Lionel Messi and company desperately need a win in Ecuador on Wednesday to give themselves a fighting chance of qualifying for next summer’s World Cup.
With Jorge Sampaoli’s side in danger of missing out on the global footballing showpiece following their 0-0 draw with Peru on Friday, we ask: Will Argentina qualify for the World Cup?
Let us know what you think as two of our writers debate on the topic.
CHRIS BAILEY, SAYS YES
The situation that Argentina find themselves in is somewhere between perilous and panic-inducing but even though this team is not blessed with artistry, simple mathematics remain in their favour.
Firstly, let’s look at their opponents, Ecuador. Much has been made of the high altitude in Quito but let’s not pretend Argentina are heading to Mars. For a start the elevation is 800 metres lower than La Paz, the capital in the heavens of Bolivia. And neither can Quito be described as a fortress – Ecuador have lost their last two qualification matches at home against Peru and Colombia, two other teams still jostling for a World Cup spot. Added to the fact that La Tri are already out of contention, it’s not as if Argentina need to beat Pele’s Brazil to keep their hopes alive.
Of course, Argentina are hardly Pele’s Brazil either. The 16 goals mustered in 17 qualification matches is a worse record than even bottom-placed Venezuela, while only Bolivia (14) have been more ineffective in front of goal.
However, if Argentina have been mediocre with Lionel Messi, they have proved truly hopeless without him. Messi has missed eight games in the group and La Albiceleste have emerged with just seven points from them. Clearly their chances take a huge shot in the arm with Messi in the team.

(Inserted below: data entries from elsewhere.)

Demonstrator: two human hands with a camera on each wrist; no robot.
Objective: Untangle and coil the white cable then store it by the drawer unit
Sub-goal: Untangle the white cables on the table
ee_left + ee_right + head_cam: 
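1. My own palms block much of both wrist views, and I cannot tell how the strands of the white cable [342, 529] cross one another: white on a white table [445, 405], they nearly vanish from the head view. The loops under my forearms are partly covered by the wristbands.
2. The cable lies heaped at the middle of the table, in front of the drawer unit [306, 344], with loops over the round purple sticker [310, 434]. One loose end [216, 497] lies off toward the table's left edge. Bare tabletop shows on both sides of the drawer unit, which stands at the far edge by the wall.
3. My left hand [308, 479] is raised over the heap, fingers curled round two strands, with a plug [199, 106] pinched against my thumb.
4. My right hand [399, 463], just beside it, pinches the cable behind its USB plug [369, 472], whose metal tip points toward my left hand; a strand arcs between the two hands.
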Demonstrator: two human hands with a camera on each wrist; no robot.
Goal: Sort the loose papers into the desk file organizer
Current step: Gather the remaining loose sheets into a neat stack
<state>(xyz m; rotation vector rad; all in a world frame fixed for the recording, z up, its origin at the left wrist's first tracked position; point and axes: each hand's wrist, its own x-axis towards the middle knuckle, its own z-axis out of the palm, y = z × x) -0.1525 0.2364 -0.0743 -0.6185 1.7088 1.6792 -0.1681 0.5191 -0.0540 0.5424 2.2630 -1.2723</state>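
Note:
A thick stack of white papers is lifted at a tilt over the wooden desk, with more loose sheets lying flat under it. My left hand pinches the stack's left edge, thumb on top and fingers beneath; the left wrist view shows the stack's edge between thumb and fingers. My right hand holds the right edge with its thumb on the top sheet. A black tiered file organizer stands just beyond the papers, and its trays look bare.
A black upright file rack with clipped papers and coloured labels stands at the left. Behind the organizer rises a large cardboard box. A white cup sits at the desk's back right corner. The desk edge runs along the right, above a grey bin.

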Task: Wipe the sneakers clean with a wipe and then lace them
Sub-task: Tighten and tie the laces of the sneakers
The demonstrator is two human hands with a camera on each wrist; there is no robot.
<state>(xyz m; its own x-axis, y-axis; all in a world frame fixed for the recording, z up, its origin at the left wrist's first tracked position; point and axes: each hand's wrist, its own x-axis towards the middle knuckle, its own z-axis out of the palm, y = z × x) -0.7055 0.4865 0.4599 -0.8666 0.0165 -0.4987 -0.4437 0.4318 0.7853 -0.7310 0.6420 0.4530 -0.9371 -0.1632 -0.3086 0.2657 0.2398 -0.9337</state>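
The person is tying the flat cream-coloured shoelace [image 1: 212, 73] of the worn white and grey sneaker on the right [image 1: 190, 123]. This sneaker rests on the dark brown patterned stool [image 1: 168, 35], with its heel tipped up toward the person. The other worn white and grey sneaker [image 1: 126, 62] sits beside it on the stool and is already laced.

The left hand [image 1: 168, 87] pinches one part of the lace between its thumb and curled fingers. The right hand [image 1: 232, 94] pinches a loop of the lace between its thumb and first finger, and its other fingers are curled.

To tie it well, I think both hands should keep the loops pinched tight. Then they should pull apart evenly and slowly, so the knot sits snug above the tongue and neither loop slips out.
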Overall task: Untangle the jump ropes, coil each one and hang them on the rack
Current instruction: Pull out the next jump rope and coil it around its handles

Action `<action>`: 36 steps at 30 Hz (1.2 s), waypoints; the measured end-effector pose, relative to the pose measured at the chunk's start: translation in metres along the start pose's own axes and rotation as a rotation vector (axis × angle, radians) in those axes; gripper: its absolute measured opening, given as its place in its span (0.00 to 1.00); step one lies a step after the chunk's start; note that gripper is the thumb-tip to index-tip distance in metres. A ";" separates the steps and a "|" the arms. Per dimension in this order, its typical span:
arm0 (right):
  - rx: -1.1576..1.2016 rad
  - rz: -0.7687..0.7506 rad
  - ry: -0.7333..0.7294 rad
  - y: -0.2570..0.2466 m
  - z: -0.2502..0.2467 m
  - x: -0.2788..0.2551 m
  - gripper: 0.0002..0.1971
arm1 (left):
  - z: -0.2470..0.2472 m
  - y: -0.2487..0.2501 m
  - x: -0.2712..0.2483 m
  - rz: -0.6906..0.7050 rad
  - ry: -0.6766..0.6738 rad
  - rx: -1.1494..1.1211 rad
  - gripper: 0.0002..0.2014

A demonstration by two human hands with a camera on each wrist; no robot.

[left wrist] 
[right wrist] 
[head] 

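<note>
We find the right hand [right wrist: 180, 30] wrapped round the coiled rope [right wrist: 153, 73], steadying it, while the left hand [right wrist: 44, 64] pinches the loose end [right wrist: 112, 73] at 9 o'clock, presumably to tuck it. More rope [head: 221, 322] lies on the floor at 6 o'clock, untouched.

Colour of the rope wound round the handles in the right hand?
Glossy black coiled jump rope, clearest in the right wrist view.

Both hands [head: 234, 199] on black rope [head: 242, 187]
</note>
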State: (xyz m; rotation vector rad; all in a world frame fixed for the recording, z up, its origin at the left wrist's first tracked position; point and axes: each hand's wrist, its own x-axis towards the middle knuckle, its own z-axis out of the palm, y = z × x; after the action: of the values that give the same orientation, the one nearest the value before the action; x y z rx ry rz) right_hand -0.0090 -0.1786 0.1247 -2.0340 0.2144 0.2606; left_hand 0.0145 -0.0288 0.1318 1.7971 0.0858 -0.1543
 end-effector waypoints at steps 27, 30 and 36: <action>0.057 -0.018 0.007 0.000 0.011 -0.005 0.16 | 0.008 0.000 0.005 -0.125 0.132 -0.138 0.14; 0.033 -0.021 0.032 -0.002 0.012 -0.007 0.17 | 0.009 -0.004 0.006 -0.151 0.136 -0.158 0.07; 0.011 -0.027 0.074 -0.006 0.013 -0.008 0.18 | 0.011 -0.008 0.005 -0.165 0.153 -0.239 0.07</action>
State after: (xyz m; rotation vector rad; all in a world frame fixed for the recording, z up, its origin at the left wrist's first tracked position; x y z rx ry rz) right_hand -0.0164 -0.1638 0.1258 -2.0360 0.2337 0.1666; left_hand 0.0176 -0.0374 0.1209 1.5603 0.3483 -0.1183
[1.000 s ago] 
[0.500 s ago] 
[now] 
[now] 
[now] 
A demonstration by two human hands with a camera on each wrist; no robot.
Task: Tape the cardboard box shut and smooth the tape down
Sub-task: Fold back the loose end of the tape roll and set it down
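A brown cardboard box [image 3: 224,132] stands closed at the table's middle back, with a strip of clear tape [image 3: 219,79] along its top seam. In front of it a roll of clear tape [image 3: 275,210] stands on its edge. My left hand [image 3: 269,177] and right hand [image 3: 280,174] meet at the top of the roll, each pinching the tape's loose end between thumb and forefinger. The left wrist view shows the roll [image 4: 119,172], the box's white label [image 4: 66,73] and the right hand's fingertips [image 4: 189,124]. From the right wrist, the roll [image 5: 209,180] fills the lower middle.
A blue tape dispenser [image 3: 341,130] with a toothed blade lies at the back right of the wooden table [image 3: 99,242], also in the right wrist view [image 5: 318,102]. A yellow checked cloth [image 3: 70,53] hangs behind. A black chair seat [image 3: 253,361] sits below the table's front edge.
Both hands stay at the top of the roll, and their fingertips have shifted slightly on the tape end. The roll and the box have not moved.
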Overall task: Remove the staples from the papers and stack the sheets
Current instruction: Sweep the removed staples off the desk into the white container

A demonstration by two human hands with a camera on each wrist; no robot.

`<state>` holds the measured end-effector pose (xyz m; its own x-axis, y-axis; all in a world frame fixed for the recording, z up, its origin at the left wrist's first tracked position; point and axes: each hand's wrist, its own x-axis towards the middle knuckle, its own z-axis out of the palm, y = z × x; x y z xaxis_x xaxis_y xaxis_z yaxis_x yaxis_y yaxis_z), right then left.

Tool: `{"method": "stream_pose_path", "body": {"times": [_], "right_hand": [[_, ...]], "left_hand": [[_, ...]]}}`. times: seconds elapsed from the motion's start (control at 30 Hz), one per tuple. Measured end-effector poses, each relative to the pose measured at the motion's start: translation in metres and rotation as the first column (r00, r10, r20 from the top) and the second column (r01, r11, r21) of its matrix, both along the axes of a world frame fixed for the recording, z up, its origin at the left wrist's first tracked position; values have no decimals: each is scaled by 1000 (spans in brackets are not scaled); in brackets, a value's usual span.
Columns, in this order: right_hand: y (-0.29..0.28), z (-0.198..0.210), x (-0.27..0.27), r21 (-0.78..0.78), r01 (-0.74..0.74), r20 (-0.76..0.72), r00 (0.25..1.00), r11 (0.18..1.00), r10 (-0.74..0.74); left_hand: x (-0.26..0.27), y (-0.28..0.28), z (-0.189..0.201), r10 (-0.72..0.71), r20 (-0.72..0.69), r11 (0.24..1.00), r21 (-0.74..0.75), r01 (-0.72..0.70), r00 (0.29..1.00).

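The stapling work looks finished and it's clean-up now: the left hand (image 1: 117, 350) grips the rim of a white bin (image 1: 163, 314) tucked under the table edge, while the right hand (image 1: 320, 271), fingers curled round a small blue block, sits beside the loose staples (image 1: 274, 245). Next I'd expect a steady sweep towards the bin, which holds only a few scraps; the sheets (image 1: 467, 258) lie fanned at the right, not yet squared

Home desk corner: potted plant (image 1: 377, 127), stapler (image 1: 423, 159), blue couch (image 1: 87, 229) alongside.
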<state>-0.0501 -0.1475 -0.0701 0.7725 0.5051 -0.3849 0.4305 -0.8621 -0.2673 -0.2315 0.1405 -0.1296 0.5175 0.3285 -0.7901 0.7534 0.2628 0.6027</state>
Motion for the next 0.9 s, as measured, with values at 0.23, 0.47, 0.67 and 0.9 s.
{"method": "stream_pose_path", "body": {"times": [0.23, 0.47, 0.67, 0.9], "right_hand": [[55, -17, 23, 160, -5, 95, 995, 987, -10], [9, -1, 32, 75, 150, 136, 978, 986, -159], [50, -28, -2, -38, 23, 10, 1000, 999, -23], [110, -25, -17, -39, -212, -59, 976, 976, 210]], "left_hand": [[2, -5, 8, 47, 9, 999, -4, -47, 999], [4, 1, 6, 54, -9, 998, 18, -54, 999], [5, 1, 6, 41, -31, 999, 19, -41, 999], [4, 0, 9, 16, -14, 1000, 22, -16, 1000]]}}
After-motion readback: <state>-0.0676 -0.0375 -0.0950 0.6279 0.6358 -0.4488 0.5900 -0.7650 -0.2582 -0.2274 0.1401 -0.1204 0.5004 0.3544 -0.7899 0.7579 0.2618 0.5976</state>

Another depressing statistic flying around is their futility from open play, having not scored a goal – aside from set-pieces – in more than five matches. Clearly this is not a unit in sync but just how much longer will that record last when Messi and Paulo Dybala have fired home a combined 26 goals between them already this season?
It would be ludicrous for Jorge Sampaoli to keep insisting that the pair need more time before they can play with each other given they are two of the most potent goal-scorers in world football. Finally, the group situation is favourable. Fourth-placed Colombia and fifth-placed Peru play each other so a play-off is guaranteed for Argentina should they win, and an automatic spot is definitely theirs if Brazil do not coast against third-placed Chile.
It hasn’t been pretty, but don’t cry for Messi just yet – he will be there in Russia.
JAMES PIERCY, SAYS NO
It will be a sad sight to not see Lionel Messi, Sergio Aguero or Paulo Dybala at the World Cup next summer but, quite frankly, Argentina don’t deserve to be there.
Past qualification campaigns have seen the dramatic – Martin Palermo’s miracle strike in Peru in 2009 prompting Diego Maradona’s famous slide down the touchline – but this campaign has a certain sense of grim inevitability.
On the surface, this may be a team with a frightening array of goalscoring talent but they aren’t scoring goals now, and haven’t since a 3-0 win over Colombia 12 months ago. What evidence suggests that all of a sudden Jorge Sampaoli will strike upon the right formula and it’ll all click together in Quito?
The statistic that shines brightest is the truly damning indictment that only Bolivia have scored fewer goals than them. Even taking Messi’s suspension into consideration, that is unforgivable.
That they failed so spectacularly in Buenos Aires last week must hang heavy over this group of players. A packed Bombonera was the perfect stage for a show of strength and superiority over Peru only for La Albiceleste to blow it.
If they couldn’t handle the pressure then, how will they manage at altitude with even more at stake.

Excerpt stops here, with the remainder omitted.